5 Tips for Successful Buying or Selling a Business from Experts

Older European anda Americans are selling their businesses, and younger ones interested in growing their own can buy them - but both sides should work to avoid major pitfalls in the transactions, experts say. In fact while 2022 might not be the banner year for merger and acquisition activity that 2021 was, it is still an active market for buying and selling businesses.

The owners can take advantage of this generational transfer to start or grow their own business. Prospective owners looking to acquire need to know what they lack. Do they need more employees? That could lead them to a fully staffed business whose employees can come with an acquisition. Or does the business want more customers? For business owners looking to sell, it means figuring out how the business will run without them, and making sure it runs smoothly if they sell it. That's one of the problems that we solve, transitioning these owners who are heavily involved in these businesses and transitioning them from an operator to an investor role.

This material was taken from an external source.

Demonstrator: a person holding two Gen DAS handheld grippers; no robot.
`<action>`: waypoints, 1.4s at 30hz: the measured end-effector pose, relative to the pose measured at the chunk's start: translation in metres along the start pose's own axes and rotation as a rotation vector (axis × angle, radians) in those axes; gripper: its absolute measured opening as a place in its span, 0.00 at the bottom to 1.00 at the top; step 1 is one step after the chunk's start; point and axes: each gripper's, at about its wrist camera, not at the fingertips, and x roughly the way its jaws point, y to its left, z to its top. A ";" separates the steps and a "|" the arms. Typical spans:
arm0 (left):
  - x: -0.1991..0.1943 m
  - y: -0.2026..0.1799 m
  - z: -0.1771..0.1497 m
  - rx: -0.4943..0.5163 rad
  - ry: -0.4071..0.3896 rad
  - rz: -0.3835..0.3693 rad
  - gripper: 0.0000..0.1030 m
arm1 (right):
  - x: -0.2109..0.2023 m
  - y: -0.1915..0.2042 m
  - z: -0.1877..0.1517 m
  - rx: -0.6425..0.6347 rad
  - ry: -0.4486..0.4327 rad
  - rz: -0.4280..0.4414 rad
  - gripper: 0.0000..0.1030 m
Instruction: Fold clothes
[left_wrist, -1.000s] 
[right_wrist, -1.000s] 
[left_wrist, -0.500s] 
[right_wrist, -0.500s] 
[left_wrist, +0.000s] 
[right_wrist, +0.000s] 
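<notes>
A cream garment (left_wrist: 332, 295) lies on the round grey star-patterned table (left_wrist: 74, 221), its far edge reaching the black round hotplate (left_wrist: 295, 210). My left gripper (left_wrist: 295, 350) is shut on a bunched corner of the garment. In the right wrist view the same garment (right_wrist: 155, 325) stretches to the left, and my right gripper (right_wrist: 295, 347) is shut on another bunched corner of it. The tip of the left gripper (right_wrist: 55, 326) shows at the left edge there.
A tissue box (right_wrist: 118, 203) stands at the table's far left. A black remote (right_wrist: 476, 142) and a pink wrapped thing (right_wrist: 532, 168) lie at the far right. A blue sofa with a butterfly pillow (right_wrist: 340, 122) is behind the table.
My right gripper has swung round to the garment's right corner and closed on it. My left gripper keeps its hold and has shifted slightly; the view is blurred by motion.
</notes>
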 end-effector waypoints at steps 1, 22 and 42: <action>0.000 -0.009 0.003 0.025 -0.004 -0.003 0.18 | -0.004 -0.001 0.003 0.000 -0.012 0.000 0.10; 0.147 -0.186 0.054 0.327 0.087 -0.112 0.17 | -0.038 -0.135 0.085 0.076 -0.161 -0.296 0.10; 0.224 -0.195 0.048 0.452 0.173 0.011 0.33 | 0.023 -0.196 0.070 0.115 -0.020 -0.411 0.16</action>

Kylie Jenner with her own business (Kylie Cosmetics) www.BloggerPrice.com

But many owners are aging out of their businesses, and their children are uninterested in running them, leaving them with no succession plan. Investors often overlook small businesses in favor of other more high-profile investments.

5 Tips for Successful Buying or Selling a Business from Experts. There are some basic steps, including, but not limited to:

  • Getting an independent valuation of your business.
  • Managing margins. Make sure the business is operating within industry standard gross, operating and net margins. About three to five years out, owners need to start looking at managing expenses while maximizing cash flow, which is most valuable to a potential buyer.
  • Moving away from the business owner by working to make them less integral to the functioning of a business.
  • Diversifying the customer base. Businesses want to avoid having their top five customers account for 40% or more of their revenue,.
  • Getting your books audited.

The owners need to explore all their options for a potential sale. Sellers also need to consider all the options available to them, including a sale to a family member, a sale to a key employee, a sale to a strategic competitor (whether direct, vertical or horizontal), or a sale to their employees (via an employee stock ownership plan or a worker- owned cooperative). Each has pros and cons and can have a material impact on the net cash the sellers walks away with at closing.

Meanwhile, buyers need to ask lots of questions about the company. Once you sign a nondisclosure agreement, it's time to do your due diligence. Think about how you will structure the sale, and put yourself in the shoes of the seller to understand how sustainable the business is. But above all, both buyer and seller must understand it can be emotional. (Opinion of Sam Brownell, founder of Stratus Wealth Advisors).